Virtual visits have been a lifeline for countless practices and patients, but the biggest question on telehealth, Nyberg asserted, is what reimbursement rates will look like after the public health emergency (PHE) ends and some of the emergency regulatory changes end with it. A significant decrease in payments for virtual visits may motivate more practices to push for as many in-person visits as possible, regardless of patient and provider sentiment regarding telemedicine.
Surprise billing legislation
While there was little movement on surprise billing legislation in 2020 as Congress reacted to the pandemic, Nyberg noted that it’s possible to still see some changes in 2021 if bipartisan support remains.
In particular, this would affect hospital-based physicians, such as anesthesiologists, radiologists and emergency physicians. “If your hospital is contracted with a managed care payer and you are out of network, depending upon the bill,” there would be a set reimbursement, Nyberg said.
Such legislation also would affect physicians providing services in the hospital in scenarios in which the hospital is in a patient’s network but the provider is out of network. “There are still a lot of unknowns,” Nyberg added.
Strategies for the coming year
- Invest time in strategic planning: Know what you want out of an initiative before starting. Run multiple scenarios to have backup plans.
- Track the right key performance indicators (KPIs): No matter what kind of dashboard(s) you use, easy access to comparative data is crucial, as is the ability to change reporting timeframes to compare numerous years.
- Cashflow modeling: A good starting-point template will include beginning cash balance, revenues, expenses, principal repayments, capital purchases, owner distributions, ending cash balance, cash balance from the general ledger and the difference. This approach can be helpful for practices in which owners may not see loan payments on the income statements they review, thus providing a full view of capital purchases, such as computers or infusion pumps.
- Determine cost of visits: Just because a lot of pricing in healthcare is set by Medicare or a commercial managed care contract is no excuse for not having a product or service-level understanding of cost to deliver care. “How are you going to ever be able to agree to a capitation agreement if you don't know how much that patient is going to cost you, if you don't know how much that disease state is going to cost you?” Nyberg said.
- Institute patient financial responsibility policies: “Nobody wants to talk to patients about money,” Nyberg admitted. “We want to pretend it’s not there.” As high-deductible plans increase, it becomes increasingly true that “the patients pay your paycheck.” She recommends having a written policy communicated to all employees to ensure all patients are treated the same in collections, and having clear objectives to determine whether to offer them hardship credits.

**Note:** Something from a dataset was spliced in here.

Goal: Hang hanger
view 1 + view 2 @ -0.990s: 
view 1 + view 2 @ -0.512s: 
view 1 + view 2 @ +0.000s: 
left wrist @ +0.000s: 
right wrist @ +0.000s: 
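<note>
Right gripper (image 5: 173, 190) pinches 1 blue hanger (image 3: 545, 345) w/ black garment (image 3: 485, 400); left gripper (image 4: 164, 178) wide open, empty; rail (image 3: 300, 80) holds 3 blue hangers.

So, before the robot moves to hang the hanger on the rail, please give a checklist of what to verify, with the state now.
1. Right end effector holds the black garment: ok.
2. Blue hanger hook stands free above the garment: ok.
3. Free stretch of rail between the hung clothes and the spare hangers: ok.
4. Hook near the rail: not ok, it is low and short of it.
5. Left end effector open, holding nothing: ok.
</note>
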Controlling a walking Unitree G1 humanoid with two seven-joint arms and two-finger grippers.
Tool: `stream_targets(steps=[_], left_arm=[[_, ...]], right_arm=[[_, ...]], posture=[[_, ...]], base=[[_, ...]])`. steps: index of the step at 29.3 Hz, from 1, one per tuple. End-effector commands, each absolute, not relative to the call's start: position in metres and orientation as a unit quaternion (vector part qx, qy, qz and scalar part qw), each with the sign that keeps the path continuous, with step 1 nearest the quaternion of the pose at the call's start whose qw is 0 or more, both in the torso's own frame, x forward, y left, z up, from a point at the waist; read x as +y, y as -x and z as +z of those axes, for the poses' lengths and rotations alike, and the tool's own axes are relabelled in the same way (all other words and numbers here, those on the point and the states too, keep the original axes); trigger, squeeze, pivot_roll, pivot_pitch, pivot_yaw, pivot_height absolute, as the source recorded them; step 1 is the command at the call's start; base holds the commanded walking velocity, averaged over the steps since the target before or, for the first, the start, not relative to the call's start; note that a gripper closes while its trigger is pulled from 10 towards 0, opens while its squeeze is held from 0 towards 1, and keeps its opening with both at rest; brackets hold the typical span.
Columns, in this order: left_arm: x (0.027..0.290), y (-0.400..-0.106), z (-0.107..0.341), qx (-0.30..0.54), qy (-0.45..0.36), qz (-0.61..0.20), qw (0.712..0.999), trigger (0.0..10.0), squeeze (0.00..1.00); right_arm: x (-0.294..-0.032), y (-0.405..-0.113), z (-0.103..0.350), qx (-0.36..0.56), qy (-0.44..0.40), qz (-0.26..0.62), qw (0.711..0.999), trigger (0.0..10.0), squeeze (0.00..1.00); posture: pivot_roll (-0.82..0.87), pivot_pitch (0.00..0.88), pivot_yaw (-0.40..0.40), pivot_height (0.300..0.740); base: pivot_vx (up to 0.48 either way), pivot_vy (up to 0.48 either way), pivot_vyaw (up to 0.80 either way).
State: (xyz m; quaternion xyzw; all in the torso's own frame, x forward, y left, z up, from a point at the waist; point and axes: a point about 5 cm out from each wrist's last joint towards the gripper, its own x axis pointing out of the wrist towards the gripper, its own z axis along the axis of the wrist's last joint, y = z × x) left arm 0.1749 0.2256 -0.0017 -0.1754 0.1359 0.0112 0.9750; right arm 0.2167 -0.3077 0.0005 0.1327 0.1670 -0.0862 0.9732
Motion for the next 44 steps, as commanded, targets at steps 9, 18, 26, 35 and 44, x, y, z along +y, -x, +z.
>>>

- Increase access to care with telehealth: Your physical facilities are fixed costs, so maximizing exam rooms is always a priority. As the pandemic continues and safety protocols dictate social distancing, offering telehealth visits with a provider working from a home office while the exam rooms are managed by another provider can help expand productivity while still limiting in-office exposure to some. As payers look to reduce ER visits, the expansion of access via telehealth has potential to get to more patients more quickly and avert a potential ER visit or admission stemming from delayed care.
- Leverage technology: Each new year will be another year of younger patients coming of age and expecting the types of technological solutions that they enjoy in other aspects of their lives. Some younger patients insist on finding practices that offer self-scheduling or other digital tools for their care experience, such as robust options in the patient portal for bill pay.